WARNING: if check1D() is called with type != "tunif" or "tnormal", then the default distance used by l_densCheck is
dFun <- function(.ed, .gr, .y) {
d <- dnorm(.gr, 0, sd=sd(.y)) # sd=sd(.y) !!!
d <- sqrt(.ed)-sqrt(d)
return(sign(d)*abs(d)^(1/3))
}
so the residuals are standardized using their own std dev sd(.y).
Hence l_densCheck might not detect that the mean estimated variance
under the fitted model is different from the residuals variance.
Hence it is safer to use residual types "tunif" or "tnormal", or a
customized distance function dFun (see below for an example on how to do this).
Value
An object of class gamLayer.
Examples
library(mgcViz);
# Dataset where variance increases linearly with x2, for x2 > 0.2
n <- 1e3
x1 <- rnorm(1e3)
x2 <- rnorm(1e3)
dat <- data.frame("x1"=x1,
"x2"=x2, "y"=sin(x1) + 0.5*x2^2 + pmax(x2, 0.2)*rnorm(n))

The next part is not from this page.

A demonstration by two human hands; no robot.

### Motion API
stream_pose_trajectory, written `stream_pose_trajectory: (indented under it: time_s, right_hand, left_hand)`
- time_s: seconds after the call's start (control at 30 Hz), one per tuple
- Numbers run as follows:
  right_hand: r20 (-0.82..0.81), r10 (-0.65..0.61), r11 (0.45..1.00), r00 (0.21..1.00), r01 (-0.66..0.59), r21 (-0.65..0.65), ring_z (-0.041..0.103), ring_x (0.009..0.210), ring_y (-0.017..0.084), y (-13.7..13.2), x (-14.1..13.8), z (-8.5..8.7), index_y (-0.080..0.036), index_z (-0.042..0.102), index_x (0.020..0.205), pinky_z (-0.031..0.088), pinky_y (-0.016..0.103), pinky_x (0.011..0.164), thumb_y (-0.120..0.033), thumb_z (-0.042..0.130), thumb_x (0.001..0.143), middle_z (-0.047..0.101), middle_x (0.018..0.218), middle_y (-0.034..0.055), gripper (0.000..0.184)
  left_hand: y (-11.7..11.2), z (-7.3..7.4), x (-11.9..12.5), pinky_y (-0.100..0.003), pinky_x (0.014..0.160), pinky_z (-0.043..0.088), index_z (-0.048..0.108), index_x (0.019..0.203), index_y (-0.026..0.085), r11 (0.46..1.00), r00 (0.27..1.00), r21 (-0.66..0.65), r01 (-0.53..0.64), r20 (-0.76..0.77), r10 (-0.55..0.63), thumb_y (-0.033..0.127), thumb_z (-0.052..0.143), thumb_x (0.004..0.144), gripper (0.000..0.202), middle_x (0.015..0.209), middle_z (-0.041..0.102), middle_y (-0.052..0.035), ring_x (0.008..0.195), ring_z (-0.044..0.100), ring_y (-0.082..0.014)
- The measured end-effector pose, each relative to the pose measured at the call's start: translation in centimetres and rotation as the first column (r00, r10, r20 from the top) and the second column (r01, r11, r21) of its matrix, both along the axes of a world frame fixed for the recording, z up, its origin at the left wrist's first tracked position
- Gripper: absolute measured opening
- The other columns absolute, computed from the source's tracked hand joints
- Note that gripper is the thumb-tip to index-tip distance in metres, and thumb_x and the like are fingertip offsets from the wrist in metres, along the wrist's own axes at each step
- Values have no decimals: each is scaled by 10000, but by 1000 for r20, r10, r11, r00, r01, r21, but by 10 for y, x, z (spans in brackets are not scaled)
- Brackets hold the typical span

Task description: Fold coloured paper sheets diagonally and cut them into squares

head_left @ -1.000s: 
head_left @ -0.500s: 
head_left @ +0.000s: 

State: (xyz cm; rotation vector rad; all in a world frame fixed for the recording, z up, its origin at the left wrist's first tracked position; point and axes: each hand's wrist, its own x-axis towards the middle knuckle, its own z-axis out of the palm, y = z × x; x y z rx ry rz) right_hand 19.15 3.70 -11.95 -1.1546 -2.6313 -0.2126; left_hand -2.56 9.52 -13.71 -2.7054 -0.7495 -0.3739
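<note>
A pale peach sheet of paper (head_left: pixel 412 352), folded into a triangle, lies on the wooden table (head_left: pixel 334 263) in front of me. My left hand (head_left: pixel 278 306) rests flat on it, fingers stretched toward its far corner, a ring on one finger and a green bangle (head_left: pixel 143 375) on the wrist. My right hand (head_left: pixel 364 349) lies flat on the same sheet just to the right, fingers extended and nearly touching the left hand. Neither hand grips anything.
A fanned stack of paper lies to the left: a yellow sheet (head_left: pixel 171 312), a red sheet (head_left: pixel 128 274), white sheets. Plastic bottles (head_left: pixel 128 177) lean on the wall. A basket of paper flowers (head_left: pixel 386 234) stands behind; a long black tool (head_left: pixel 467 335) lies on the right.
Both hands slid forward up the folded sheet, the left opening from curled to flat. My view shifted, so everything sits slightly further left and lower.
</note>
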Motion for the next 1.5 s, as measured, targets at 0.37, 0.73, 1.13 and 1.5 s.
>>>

b <- gam(y ~ s(x1)+s(x2), data=dat)
b <- getViz(b)
# (Red) Blue indicates area where the empirical density
# of the residuals is (lower) higher than it should be under
# the model (residuals should be N(0, sigma) here).
# Here there are clear signs of heteroscedasticity:
# the conditional variance is is increasing for x2 > 0.2.
check1D(b, "x2", type = "tnormal") + l_densCheck() + l_rug()
# Suppose we want to compare the conditional density of the standardized residuals
# not with a Gaussian, but with a Student-t density with 3 degree of freedom.
# We could achieve this as follows:
myDistance <- function(.ed, .gr, .y){
d <- dt(.gr / sd(.y), df = 3)
d <- abs( sqrt(.ed) - sqrt(d) ) # We are using absolute difference between sqrt-densities
}
check1D(b, "x2", type = "response") + l_densCheck(dFun = myDistance) + l_rug()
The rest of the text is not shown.